En familia, en el trabajo, entre conocidos, es fácil que surjan reproches e incluso afrentas sobre los errores y culpas de los demás.
“¿No fuiste tú quien dijo que el niño no fuese a clases particulares de inglés? Ahora no te quejes si suspendió el examen”.
“¿Vuelves a dar tu opinión cuando nadie te la ha pedido y ayer te equivocaste más de tres veces?”
“¿No te he dicho mil veces que apagues la luz al salir de la habitación?”
“¿Es que buscas siempre salirte con la tuya a la hora de decidir dónde vamos de vacaciones?”
“¿Tengo que recordarte que fuiste tú quien eligió esa computadora que nos ha causado tantos problemas?”
“¿Y encima te quejas de las goteras del techo cuando te dije una y otra vez que ese material no era seguro?”
Los ejemplos pueden multiplicarse casi hasta el infinito. Detrás de muchos de esos reproches se esconde un esquema mental muy sencillo: 1. Algo no va bien o se ha cometido un error en el pasado. 2. La decisión fue tomada por el otro (o bajo presión del otro). 3. El otro perdería, entonces, su derecho a quejarse; le toca simplemente asumir su culpa.
Estos tres puntos (o parecidos) suelen ir acompañados por una idea implícita o explícita: 4. Por lo tanto, ahora me toca a mí tomar las decisiones, y a ti te toca guardar silencio y someterte.
Es posible que los puntos 1 y 2 sean verdaderos. Pero si el otro fue el responsable de una decisión equivocada, o de una decisión buena que al final, por factores imprevistos, dio un mal resultado, ello no significa que ese otro haya perdido sus “derechos” a opinar, a dar ideas, a participar activamente en las mil decisiones de la vida familiar.

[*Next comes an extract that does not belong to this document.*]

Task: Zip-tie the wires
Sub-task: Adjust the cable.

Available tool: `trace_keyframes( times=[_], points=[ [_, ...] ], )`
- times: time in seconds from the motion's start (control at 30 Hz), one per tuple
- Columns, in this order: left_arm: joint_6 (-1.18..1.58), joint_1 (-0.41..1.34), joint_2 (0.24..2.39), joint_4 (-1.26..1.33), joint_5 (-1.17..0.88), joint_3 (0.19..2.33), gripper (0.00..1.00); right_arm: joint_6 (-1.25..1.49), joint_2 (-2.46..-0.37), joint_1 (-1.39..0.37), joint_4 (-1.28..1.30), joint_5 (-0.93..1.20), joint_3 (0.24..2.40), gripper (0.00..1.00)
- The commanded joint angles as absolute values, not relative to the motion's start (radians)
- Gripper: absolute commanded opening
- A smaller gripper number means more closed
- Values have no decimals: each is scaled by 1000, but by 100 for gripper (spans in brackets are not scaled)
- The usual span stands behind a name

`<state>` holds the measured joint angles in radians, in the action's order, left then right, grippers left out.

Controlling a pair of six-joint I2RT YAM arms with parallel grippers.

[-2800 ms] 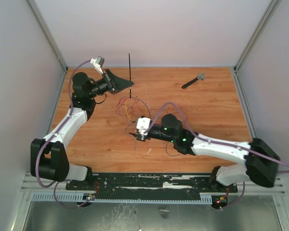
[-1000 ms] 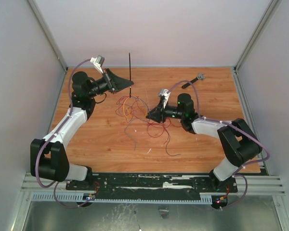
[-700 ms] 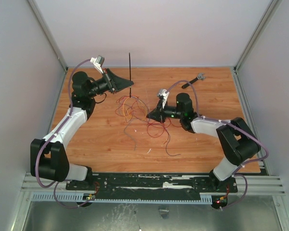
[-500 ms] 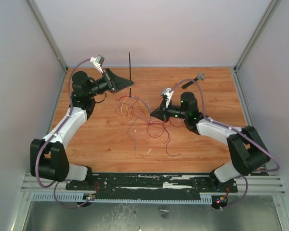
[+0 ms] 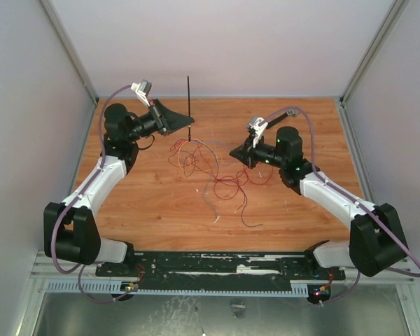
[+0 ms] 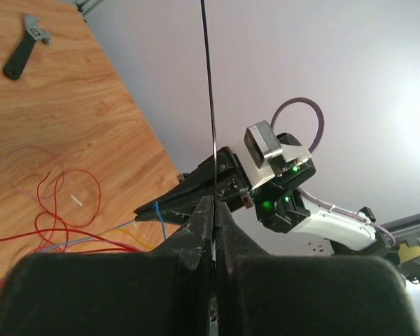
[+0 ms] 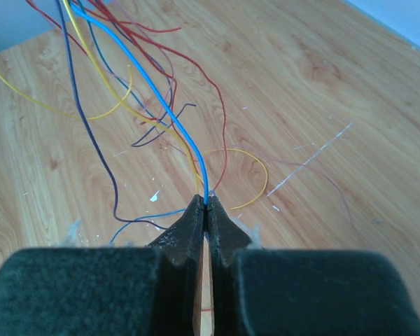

No resulta fácil, de todos modos, evitar este tipo de situaciones. Quien se siente inocente, quien cree no haber sido la causa de ciertos males, puede caer en actitudes impositivas, con las que busca dominar a la otra parte, o, en algunos casos, con las que pretende “vengarse” y humillar a quien se equivocó (o a quien es acusado falsamente de culpas que no existen).
Pero ese tipo de actitudes hieren y envenenan la convivencia. En primer lugar, aumentan el dolor y la pena de quien se ha equivocado, o la rabia de quien es inocente y se siente acusado por falsedades. En segundo lugar, dañan también a quien toma actitudes de verdugo que se autodeclara como dotado de “derechos” para condenar y castigar (aunque sólo sea de palabra) al otro.
Resulta triste ver a esposos, o a amigos y conocidos, que caen en esa lógica del “tú tuviste la culpa” o del “te lo había advertido y no me hiciste caso”. Son personas que se hieren (a veces mutuamente: la parte herida también puede reprochar errores a la parte que ha empezado un ataque frontal), que se distancian en lo más íntimo de sus corazones, que llegan a vivir como enemigos bajo el mismo techo.
Lejos de esa la lógica del reproche y de las quejas, hay esposos y amigos que buscan analizar, juntos, lo ocurrido, con serenidad y paz. Descubren así tanto los aciertos (que los hay) como los errores. Ante los errores objetivos, tienden la mano a quien se ha podido equivocar para que no se sienta aplastado por su culpa. Al mismo tiempo, buscan aprender desde lo ocurrido para orientar las decisiones futuras de la mejor manera posible.
Siempre es posible aparcar rencores y pensamientos según los cuales “la culpa es siempre del otro” para sentir la dicha y la paz de quien reflexiona y actúa como corresponsable (a veces uno ha tenido su parte de culpa en un pequeño o grande descalabro familiar) y, sobre todo, como auténtico amigo, como esposo o esposa enamorado, como quien desea levantar y ayudar a los demás.
Así actúa Dios, hasta el punto de perdonar tantas culpas y pecados de los hombres. Así podemos actuar también nosotros si dejamos de echar en cara, una y otra vez, a los demás sus errores y sus caídas, para, juntos, avanzar como familia, como amigos, como hermanos, como miembros de sociedades que pueden ser un poco más buenas y más unidas gracias al esfuerzo de corazones comprensivos y promotores de paz.